§ **Work required**
Beneath this task are records; state how many of their lines hold the word "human", and nothing else.

§ **Exercise data**
━━━━━━

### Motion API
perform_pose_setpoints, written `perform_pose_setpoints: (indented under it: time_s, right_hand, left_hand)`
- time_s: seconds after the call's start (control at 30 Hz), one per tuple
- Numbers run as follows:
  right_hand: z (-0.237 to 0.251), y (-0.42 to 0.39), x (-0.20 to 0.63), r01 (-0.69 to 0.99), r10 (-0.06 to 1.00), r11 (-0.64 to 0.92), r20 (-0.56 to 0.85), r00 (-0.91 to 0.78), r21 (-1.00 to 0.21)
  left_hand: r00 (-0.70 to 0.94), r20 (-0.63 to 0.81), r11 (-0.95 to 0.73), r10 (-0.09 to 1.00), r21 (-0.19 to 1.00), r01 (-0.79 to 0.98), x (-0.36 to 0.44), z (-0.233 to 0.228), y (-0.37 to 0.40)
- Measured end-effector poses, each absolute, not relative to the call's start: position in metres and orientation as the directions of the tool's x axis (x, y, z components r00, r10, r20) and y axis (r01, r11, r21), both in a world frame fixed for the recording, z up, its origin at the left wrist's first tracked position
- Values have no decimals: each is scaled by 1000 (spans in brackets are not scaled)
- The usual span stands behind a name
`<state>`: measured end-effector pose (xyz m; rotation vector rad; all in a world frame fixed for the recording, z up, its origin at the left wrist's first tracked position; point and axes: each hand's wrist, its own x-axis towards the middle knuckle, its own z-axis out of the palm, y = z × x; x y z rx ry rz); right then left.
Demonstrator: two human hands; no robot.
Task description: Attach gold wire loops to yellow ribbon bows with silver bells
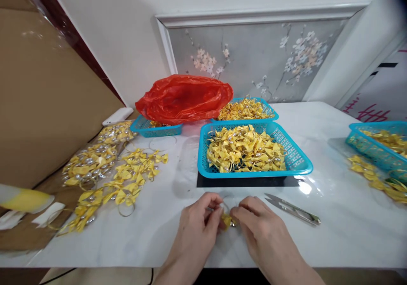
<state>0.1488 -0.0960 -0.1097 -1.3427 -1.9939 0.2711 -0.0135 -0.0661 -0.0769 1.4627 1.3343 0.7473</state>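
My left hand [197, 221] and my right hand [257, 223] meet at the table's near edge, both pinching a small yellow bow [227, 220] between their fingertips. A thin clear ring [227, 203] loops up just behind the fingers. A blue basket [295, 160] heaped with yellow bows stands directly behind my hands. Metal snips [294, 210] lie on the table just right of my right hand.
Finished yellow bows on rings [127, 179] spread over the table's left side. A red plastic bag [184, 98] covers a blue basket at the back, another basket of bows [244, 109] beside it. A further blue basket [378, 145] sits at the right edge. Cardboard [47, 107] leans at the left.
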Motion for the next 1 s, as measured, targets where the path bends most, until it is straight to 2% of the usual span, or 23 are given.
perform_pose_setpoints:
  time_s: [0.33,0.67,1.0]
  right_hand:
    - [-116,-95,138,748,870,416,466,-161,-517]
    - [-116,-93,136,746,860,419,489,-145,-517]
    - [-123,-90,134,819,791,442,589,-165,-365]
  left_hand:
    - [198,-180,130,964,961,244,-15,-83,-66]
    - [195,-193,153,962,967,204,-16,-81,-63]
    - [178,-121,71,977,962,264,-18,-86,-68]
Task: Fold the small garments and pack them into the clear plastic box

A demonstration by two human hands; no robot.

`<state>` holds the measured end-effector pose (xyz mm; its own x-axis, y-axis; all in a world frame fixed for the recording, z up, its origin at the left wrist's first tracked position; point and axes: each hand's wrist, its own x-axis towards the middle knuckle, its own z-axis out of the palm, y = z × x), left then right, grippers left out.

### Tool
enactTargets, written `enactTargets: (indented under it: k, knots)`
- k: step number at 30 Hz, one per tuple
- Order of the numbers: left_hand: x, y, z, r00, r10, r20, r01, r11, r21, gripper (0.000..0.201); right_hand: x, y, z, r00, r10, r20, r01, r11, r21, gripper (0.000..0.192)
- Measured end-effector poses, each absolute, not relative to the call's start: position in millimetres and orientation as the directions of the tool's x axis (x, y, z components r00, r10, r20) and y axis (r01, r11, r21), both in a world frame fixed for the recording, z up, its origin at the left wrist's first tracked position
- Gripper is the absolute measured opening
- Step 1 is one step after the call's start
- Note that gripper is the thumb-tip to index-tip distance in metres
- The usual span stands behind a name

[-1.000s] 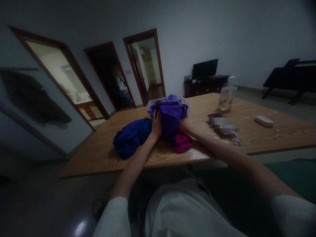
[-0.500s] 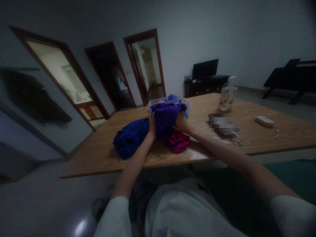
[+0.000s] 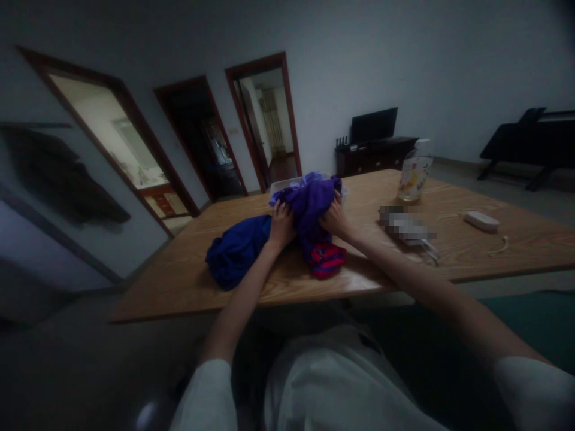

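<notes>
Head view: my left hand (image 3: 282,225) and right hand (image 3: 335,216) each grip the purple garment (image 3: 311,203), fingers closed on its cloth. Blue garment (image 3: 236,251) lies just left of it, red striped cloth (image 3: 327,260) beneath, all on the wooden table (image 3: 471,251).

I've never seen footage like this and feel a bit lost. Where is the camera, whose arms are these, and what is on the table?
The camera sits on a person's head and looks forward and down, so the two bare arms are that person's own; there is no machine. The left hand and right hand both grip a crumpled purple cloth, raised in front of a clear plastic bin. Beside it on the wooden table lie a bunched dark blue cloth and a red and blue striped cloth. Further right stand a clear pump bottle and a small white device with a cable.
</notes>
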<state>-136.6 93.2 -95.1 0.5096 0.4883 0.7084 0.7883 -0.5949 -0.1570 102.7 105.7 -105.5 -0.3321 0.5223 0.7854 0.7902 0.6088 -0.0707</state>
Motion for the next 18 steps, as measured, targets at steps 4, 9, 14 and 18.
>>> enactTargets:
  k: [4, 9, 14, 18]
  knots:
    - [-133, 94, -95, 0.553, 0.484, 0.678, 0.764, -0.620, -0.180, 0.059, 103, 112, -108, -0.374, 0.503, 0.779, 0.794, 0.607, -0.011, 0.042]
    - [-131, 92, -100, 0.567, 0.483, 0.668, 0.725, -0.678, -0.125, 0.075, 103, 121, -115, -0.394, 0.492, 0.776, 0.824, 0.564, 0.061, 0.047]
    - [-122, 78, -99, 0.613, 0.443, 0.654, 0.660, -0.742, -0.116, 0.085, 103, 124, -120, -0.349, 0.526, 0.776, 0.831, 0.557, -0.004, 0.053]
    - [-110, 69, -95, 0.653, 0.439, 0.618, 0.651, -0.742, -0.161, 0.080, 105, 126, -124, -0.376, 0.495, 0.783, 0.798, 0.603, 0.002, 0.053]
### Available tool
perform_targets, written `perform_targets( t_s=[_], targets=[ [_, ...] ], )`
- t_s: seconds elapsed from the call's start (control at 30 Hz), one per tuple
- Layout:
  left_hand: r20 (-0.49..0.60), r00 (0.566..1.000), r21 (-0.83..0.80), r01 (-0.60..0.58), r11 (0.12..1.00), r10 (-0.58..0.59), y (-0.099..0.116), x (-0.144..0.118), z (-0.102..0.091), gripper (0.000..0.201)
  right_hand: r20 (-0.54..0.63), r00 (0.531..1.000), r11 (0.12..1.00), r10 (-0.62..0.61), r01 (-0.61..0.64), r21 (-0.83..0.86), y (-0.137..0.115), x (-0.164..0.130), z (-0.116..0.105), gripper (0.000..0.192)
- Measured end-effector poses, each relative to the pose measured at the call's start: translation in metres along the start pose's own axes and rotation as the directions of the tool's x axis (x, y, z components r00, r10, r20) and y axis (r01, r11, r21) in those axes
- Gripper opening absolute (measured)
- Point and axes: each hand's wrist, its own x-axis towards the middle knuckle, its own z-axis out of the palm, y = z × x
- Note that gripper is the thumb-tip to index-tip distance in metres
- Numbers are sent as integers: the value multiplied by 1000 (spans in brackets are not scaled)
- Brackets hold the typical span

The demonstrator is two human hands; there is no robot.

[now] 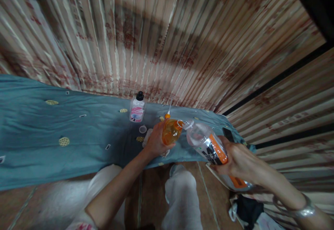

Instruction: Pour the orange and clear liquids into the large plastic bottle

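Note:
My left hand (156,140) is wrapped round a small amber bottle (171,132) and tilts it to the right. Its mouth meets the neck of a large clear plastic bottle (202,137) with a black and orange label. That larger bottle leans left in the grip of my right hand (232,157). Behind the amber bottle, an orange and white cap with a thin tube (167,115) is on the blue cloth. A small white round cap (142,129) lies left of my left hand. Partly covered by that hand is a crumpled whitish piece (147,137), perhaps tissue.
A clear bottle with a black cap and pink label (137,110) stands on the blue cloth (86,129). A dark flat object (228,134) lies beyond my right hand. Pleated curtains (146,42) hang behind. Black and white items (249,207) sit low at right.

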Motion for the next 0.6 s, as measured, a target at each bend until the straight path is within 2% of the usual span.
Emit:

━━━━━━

§ **Response area**
3